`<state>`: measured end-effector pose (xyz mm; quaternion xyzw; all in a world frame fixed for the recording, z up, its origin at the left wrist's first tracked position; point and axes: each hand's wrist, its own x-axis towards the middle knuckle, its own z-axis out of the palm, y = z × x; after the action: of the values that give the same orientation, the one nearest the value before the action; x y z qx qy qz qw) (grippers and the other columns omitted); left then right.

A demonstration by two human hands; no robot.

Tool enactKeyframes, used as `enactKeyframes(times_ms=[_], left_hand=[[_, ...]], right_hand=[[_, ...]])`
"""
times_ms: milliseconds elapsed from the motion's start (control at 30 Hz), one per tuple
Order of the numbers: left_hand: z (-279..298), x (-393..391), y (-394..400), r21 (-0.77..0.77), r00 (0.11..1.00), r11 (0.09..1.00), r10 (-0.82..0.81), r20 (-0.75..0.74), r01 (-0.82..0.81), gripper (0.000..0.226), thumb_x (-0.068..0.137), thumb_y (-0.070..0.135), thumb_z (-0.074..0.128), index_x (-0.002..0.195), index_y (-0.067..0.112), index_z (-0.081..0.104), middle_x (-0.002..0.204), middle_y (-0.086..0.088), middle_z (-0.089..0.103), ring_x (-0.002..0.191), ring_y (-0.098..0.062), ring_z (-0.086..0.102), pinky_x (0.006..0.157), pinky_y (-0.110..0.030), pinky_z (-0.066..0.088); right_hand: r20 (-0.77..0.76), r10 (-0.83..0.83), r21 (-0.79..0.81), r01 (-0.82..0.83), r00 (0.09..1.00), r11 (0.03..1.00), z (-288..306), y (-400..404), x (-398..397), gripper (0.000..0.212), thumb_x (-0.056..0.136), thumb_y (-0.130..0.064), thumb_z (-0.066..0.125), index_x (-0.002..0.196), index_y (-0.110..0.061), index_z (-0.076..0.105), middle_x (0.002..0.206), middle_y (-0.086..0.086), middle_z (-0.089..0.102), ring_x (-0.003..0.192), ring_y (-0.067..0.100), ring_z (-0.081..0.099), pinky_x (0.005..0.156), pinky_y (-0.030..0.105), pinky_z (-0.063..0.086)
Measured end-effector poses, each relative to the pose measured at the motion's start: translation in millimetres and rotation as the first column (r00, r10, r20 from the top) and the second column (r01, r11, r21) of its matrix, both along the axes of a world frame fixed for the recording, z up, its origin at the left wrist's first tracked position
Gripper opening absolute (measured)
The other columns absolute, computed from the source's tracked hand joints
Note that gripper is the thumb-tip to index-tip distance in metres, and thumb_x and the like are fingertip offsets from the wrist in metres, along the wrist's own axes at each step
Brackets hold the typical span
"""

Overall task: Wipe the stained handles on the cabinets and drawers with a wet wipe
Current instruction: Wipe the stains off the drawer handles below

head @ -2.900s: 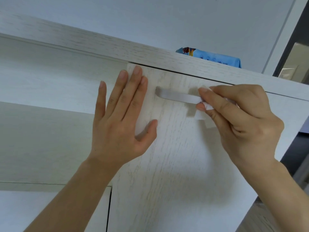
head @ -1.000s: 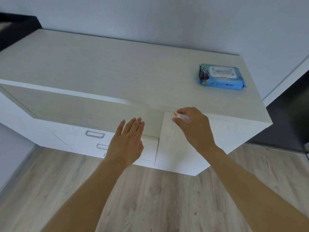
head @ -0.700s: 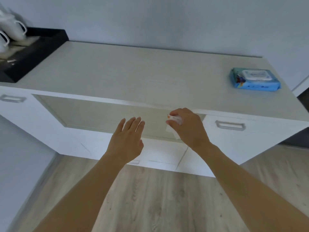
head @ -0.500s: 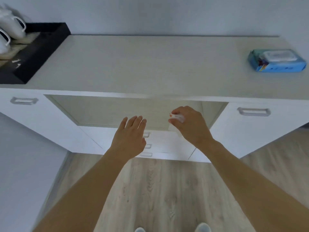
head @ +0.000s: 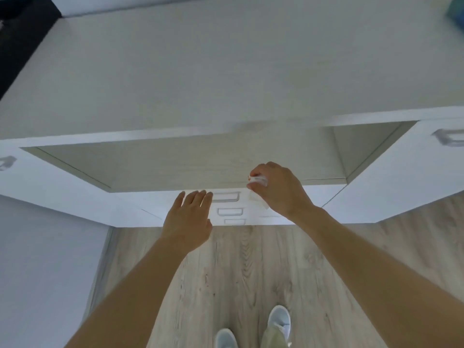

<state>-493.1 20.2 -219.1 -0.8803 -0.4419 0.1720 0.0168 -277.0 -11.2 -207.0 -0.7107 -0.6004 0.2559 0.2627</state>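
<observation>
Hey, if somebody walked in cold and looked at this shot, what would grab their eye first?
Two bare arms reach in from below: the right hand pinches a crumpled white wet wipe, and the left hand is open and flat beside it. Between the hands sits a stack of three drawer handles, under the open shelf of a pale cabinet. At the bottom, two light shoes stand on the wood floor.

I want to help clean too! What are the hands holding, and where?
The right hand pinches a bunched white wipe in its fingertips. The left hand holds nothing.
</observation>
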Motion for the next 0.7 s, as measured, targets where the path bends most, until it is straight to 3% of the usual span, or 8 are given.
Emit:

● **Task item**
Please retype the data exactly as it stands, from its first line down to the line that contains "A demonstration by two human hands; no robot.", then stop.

● **Response box**
`<state>`: measured end-effector pose (xyz mm; quaternion xyzw; all in a world frame fixed for the recording, z up, its origin at the left wrist's first tracked position; point and axes: each hand's wrist, its own x-axis towards the middle knuckle, its own z-axis out of the palm, y = z × x; after the action: of the values that give the same orientation, the one nearest the value before the action; x y z qx qy qz qw) (grippers and the other columns omitted); left then right.

A demonstration by two human hands; no robot.

The work on this exercise has been finished.